- _What needs to be done_
What you return must match the listing exactly, with every image removed.

- _Data shown_

*** Begin section ***

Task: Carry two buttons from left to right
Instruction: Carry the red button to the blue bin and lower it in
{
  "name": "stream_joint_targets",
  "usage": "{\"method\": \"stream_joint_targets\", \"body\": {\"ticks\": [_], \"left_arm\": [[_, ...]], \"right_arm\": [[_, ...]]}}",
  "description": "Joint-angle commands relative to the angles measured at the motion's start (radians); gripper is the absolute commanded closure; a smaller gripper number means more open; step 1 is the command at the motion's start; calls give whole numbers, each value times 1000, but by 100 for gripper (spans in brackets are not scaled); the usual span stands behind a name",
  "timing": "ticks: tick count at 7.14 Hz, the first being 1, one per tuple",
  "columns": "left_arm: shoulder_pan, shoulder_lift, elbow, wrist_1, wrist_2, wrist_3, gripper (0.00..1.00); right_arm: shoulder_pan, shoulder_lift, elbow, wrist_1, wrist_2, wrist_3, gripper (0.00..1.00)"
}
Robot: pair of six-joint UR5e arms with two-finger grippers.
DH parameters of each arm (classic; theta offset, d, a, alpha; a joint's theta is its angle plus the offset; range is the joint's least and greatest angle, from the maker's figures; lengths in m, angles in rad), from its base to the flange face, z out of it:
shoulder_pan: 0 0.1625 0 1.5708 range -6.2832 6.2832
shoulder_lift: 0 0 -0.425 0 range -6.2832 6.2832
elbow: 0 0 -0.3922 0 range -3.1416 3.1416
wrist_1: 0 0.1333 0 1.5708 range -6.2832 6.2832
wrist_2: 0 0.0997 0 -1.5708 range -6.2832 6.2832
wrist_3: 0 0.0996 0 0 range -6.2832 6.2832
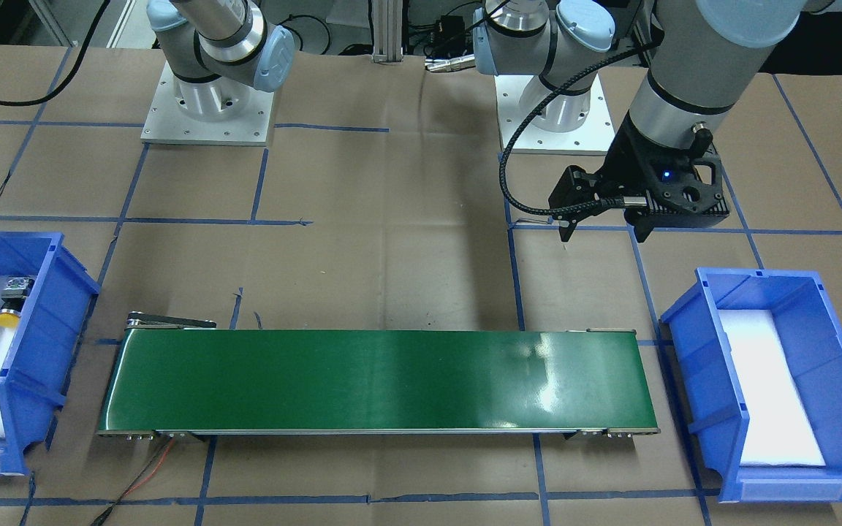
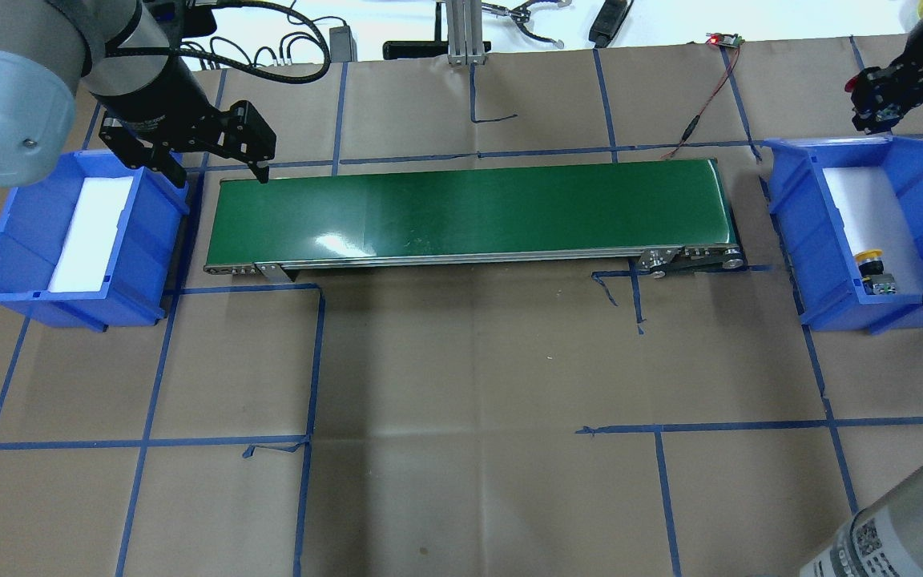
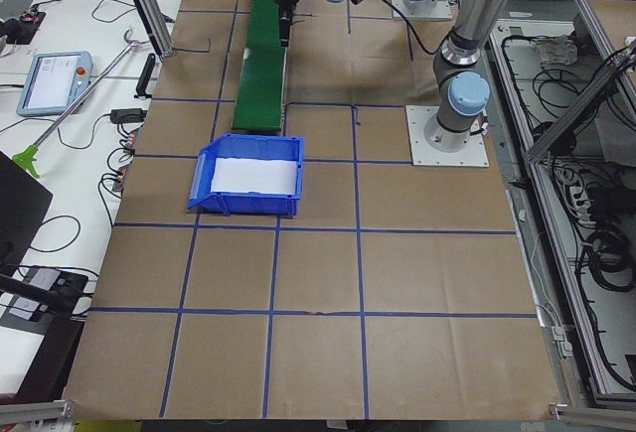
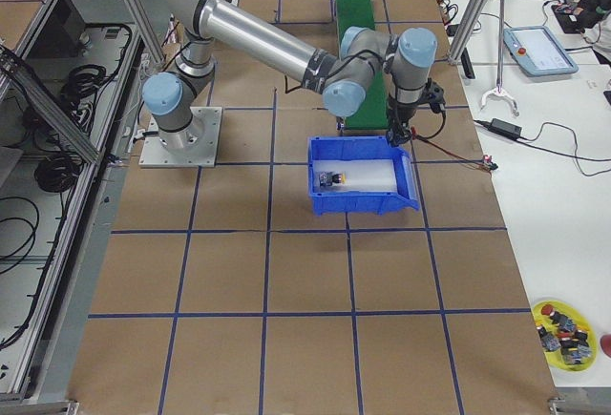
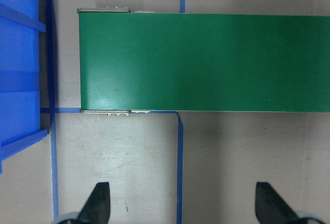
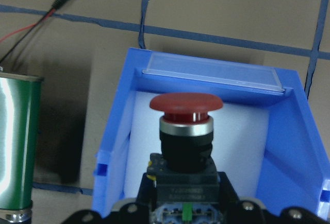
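My right gripper is shut on the red button, cap forward, and holds it above the far end of the right blue bin. The red cap shows as a small dot in the overhead view. The yellow button lies on the white foam at the near end of that bin, and also shows in the front-facing view. My left gripper is open and empty, hovering over the gap between the left blue bin and the conveyor. Its fingertips are spread wide.
A green conveyor belt runs between the two bins. The left bin holds only white foam. A red and black wire lies behind the belt's right end. Blue tape lines cross the brown table.
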Motion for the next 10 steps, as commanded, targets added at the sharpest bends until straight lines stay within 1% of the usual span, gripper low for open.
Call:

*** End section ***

- _Exercise solution_
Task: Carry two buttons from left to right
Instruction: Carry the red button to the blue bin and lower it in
{
  "name": "stream_joint_targets",
  "usage": "{\"method\": \"stream_joint_targets\", \"body\": {\"ticks\": [_], \"left_arm\": [[_, ...]], \"right_arm\": [[_, ...]]}}",
  "description": "Joint-angle commands relative to the angles measured at the motion's start (radians); gripper is the absolute commanded closure; a smaller gripper number means more open; step 1 is the command at the motion's start; calls give whole numbers, each value times 1000, but by 100 for gripper (spans in brackets are not scaled); the usual span stands behind a name",
  "timing": "ticks: tick count at 7.14 Hz, the first being 1, one per tuple",
  "columns": "left_arm: shoulder_pan, shoulder_lift, elbow, wrist_1, wrist_2, wrist_3, gripper (0.00..1.00); right_arm: shoulder_pan, shoulder_lift, elbow, wrist_1, wrist_2, wrist_3, gripper (0.00..1.00)"
}
Robot: pair of six-joint UR5e arms with two-finger grippers.
DH parameters of each arm (classic; theta offset, d, a, alpha; a joint's theta is its angle plus the offset; range is the joint's least and greatest angle, from the maker's figures; lengths in m, angles in rad), from its base to the flange face, z out of it:
shoulder_pan: 0 0.1625 0 1.5708 range -6.2832 6.2832
shoulder_lift: 0 0 -0.425 0 range -6.2832 6.2832
elbow: 0 0 -0.3922 0 range -3.1416 3.1416
wrist_1: 0 0.1333 0 1.5708 range -6.2832 6.2832
wrist_2: 0 0.0997 0 -1.5708 range -6.2832 6.2832
wrist_3: 0 0.0996 0 0 range -6.2832 6.2832
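My right gripper is shut on the red button, cap forward, and holds it above the far end of the right blue bin. The red cap shows as a small dot in the overhead view. The yellow button lies on the white foam at the near end of that bin, and also shows in the front-facing view. My left gripper is open and empty, hovering over the gap between the left blue bin and the conveyor. Its fingertips are spread wide.
A green conveyor belt runs between the two bins. The left bin holds only white foam. A red and black wire lies behind the belt's right end. Blue tape lines cross the brown table.
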Motion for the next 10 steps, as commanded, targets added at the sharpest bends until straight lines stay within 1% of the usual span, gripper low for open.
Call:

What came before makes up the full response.